If you Build it, they will come
One awesome feature in Builders 2 is the ability to visit other players’ islands and check out their creations. It’s one thing to admire someone’s palatial mansion; it’s another to build it yourself. When you visit someone’s audacious building, you can actually copy the blueprint, then bring it back to your isle and build it yourself, provided you have the materials and patience. Up to four players can get in on the block-building action and they can work together to make some pretty wild structures. You can even set rules to incoming visitors to prevent trolling, and ban players who seek to ruin your vision of building a giant, habitable pumpkin. The co-op is a fun distraction, but I preferred the more focused main campaign.

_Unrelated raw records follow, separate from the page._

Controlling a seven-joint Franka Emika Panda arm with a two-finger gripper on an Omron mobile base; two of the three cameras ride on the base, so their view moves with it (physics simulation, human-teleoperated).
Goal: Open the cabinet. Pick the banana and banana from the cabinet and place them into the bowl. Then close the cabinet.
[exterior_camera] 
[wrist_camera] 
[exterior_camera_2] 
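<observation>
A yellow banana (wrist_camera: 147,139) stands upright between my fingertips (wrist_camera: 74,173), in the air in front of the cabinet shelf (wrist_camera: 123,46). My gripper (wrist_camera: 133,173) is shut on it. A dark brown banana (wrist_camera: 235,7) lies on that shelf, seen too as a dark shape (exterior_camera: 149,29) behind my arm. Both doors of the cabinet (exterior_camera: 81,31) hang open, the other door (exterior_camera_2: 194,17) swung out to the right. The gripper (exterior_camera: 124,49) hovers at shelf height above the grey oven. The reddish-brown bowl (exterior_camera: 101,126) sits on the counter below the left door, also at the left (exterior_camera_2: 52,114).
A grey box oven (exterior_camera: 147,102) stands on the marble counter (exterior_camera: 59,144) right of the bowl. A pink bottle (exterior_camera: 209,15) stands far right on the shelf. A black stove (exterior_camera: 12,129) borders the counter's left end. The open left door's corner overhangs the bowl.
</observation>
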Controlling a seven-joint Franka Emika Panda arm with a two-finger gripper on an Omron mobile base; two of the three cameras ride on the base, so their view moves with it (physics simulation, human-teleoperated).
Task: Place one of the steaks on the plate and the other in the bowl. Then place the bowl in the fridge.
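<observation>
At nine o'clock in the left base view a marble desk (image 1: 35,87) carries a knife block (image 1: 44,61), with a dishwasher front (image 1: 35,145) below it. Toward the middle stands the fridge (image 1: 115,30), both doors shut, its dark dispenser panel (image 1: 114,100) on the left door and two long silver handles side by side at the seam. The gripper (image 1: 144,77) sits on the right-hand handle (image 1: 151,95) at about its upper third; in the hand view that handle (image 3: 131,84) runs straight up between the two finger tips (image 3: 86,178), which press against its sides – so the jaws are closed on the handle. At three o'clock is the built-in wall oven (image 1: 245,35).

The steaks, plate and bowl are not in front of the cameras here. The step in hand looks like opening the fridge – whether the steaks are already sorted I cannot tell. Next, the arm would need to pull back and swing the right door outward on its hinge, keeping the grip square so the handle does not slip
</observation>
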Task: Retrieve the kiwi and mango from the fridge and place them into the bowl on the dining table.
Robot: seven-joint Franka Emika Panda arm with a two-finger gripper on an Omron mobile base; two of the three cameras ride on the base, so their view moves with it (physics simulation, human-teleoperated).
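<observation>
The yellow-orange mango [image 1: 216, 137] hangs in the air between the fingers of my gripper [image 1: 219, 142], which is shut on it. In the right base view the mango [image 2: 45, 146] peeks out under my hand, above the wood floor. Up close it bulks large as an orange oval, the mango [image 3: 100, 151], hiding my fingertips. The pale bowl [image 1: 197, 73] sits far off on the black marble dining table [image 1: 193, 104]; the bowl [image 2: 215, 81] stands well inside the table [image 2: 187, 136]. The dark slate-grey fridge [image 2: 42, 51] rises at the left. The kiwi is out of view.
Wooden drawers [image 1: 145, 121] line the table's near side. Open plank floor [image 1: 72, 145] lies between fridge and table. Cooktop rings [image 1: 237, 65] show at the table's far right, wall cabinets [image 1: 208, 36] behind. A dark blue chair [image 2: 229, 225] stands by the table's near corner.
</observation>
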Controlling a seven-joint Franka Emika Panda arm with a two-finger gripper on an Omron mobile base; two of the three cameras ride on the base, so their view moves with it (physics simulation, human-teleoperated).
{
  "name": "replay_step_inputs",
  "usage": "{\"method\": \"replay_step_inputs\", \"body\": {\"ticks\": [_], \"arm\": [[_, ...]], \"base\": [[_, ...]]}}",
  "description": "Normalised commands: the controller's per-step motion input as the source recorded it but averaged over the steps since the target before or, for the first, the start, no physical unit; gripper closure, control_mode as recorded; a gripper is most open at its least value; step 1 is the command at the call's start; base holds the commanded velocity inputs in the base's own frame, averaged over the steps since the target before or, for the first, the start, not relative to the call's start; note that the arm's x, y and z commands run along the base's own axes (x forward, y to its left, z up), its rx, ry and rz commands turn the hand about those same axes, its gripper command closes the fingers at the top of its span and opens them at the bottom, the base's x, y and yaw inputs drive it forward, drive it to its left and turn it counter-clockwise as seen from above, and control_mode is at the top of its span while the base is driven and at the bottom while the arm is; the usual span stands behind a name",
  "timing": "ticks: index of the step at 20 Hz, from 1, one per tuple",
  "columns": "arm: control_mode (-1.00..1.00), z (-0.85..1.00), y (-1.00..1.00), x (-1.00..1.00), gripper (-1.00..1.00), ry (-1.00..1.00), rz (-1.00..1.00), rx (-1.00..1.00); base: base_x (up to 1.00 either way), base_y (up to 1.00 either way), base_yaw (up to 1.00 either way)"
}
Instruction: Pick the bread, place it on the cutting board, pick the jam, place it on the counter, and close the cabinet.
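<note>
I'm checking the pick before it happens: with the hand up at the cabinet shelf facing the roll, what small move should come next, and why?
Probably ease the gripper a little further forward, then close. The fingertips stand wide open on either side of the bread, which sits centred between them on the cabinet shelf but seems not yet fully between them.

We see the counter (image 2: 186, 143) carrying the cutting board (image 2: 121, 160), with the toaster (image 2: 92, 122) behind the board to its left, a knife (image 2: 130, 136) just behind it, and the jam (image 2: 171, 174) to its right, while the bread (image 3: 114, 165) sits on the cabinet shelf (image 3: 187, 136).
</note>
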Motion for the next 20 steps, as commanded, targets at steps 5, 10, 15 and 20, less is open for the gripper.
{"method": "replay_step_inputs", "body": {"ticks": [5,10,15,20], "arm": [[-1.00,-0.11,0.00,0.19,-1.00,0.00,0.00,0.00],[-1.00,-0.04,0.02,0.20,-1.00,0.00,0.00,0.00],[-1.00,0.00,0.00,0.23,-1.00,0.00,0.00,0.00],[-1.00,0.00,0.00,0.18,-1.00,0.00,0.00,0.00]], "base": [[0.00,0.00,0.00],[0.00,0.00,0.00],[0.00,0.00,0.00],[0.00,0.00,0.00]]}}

Dragon Quest Builders 2 can easily eat up hundreds of hours when you dive deep with your friends, trying to construct the most outlandish creations you can imagine. The campaign should take you about 25-30 hours. I’d recommend you complete it before even going online, as some of the story-related recipes are especially useful for any budding Builder.
Dragon Quest Builders 2 is a creative sandbox for players looking for a big adventure with quirky characters and the freedom to do what they love. (As long as what you love is building big happy faces made of gold.) If you loved the first Dragon Quest Builders game, the quality-of-life changes this time around make purchasing the second one a no-brainer.